- NZD/USD prints mild losses around a two-week high, justifies the previous day’s bearish candlestick formation.
- Previous support line from October, bearish MACD signals also keeps sellers hopeful.
- 200-day EMA holds the key to Kiwi bear’s conviction.
NZD/USD holds lower ground near the intraday bottom of 0.6329 during the mid-Asian session on a sluggish Monday. The Kiwi pair’s latest inaction could be linked to the holidays in multiple markets, including New Zealand.
Even so, the quote prints mild losses while justifying the previous day’s bearish Doji candlestick. Also favoring the NZD/USD bears are the bearish MACD signals and the pair’s sustained trading below the previous support line from October 13, now resistance around 0.6400.

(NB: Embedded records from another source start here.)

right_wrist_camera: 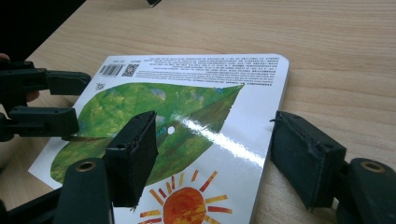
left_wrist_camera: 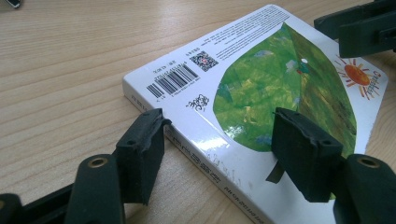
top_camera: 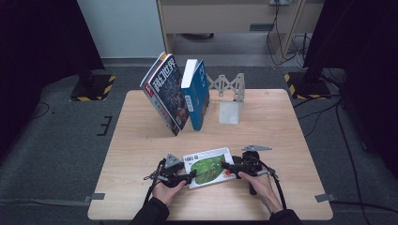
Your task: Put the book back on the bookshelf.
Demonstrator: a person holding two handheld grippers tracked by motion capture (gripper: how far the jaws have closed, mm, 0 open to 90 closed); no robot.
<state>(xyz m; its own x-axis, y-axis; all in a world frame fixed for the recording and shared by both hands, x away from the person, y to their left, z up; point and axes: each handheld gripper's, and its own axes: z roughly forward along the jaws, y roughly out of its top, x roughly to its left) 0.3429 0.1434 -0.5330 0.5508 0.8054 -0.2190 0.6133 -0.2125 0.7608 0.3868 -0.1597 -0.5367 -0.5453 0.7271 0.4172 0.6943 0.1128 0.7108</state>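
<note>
A thin picture book [top_camera: 209, 168] lies flat near the table's front edge, back cover up, with a green leaf, an orange sun and a barcode. My left gripper [top_camera: 191, 176] is at its left end, open. In the left gripper view the book [left_wrist_camera: 261, 88] sits between the jaws of that gripper [left_wrist_camera: 219, 135], one jaw beside the spine, the other over the cover. My right gripper [top_camera: 225, 165] is at the book's right end, open. In the right gripper view that gripper [right_wrist_camera: 212, 140] straddles the book's [right_wrist_camera: 187, 107] edge, one jaw over the cover, one off it.
A dark magazine-like book [top_camera: 165, 93] and a blue book [top_camera: 197, 93] lean against each other at the back of the wooden table [top_camera: 136, 136]. A metal bookend [top_camera: 233, 96] stands just right of them. Cables and black stands surround the table.
</note>
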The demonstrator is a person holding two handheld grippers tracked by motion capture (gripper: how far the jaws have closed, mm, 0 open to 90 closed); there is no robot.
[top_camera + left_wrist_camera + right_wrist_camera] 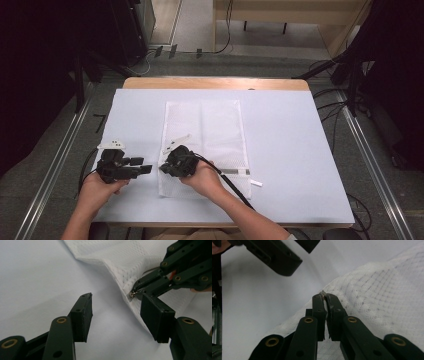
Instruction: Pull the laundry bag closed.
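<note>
Lying flat on the desk's (300, 150) white cover, the mesh bag (215, 130) has its near-left edge lifted slightly where the right gripper (324, 295) is clamped on the small metal zipper pull (132, 293). Just beside that edge, the left gripper (115, 312) hangs over the bare cover with its jaws spread wide, grasping nothing. A white tag (256, 183) lies near the bag's near-right corner.
</note>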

As a result, the Kiwi pair is likely to extend the latest weakness toward the 200-day Exponential Moving Average (EMA) support surrounding 0.6235.
During the fall, the 0.6300 round figure may act as an intermediate halt whereas the late November swing low around 0.6155 could challenge the NZD/USD bears afterward.

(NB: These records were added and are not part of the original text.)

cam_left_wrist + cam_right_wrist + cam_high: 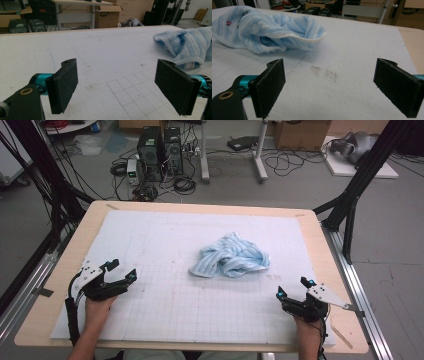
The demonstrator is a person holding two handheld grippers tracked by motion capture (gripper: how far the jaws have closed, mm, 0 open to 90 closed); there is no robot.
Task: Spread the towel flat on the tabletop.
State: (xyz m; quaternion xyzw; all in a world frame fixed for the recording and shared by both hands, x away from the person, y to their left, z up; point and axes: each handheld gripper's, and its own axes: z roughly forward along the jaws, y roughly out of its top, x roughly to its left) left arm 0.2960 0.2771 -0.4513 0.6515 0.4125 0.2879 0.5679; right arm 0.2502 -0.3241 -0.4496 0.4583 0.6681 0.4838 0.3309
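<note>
Left gripper (122, 272) sits near the table's (310, 237) left front edge, jaws spread wide, nothing between them. In its own view the pads (65, 86) frame bare white mat (165, 305); the towel (186, 46) lies ahead and off to the right, well apart.

Towel (231, 256): light blue, crumpled in a heap near mat centre, slightly right of middle. Long axis runs roughly left to right, a flat corner trailing toward the left front.

Right gripper (292, 288) near the right front edge, jaws likewise wide and empty. In its view the towel (265, 31) lies ahead and to the left, past a dark smudge (324, 73) on the mat.

Judgement: the right gripper is somewhat nearer the heap; each must travel forward and inward.
</note>
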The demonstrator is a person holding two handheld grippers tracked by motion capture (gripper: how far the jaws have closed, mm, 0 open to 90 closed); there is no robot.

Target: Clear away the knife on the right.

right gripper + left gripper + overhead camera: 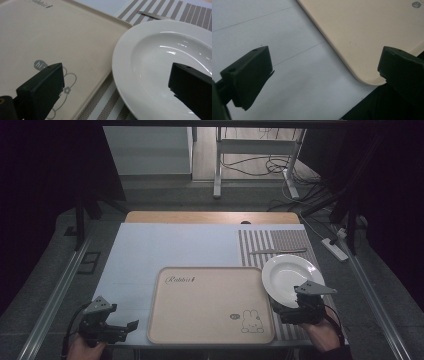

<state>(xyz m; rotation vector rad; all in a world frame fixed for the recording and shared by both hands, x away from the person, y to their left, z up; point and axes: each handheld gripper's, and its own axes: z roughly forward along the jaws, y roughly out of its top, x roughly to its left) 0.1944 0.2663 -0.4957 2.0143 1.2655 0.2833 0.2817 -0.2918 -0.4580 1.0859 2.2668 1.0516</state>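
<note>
High view: a white plate (291, 279) sits on a striped placemat (280, 241) at the right of the desk (165, 245), its left rim just overlapping or touching the right edge of a beige tray (200, 310); a knife-like utensil (277, 251) lies on the placemat beyond it. The right tongs (300, 306) hover at the plate's near rim, the left tongs (131, 326) rest low beside the tray's near-left corner. The tray carries a script word at top left, apparently beginning "Rabbi", and a line-drawn rabbit with a small round badge at lower right. Left gripper view: the left tongs (324, 72) stand wide apart and hold nothing, spanning the pale desk surface and the tray's (367, 32) rounded corner. Right gripper view: the right tongs (117, 85) are spread wide and empty, one jaw over the tray (50, 37), the other over the plate's bowl, the near rim of the plate (150, 67) lying between them. The badge reads "hi"; the script above ends in "abbit". Assessment: the plate appears glazed ceramic, hence rigid, fairly heavy, slick and breakable. The broad flat rim is the proper place to grip, jaws closing above and below it, firmly and without tilting.
</note>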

On the contrary, the Kiwi pair’s successful trading above 0.6400 support-turned-resistance could propel the quote toward the previous monthly high near 0.6515.
It’s worth noting that the NZD/USD pair’s sustained run-up beyond 0.6515 enables the bulls to aim for a June 2022 high of 0.6575.
Overall, NZD/USD is likely to extend the latest pullback but the downside room appears limited.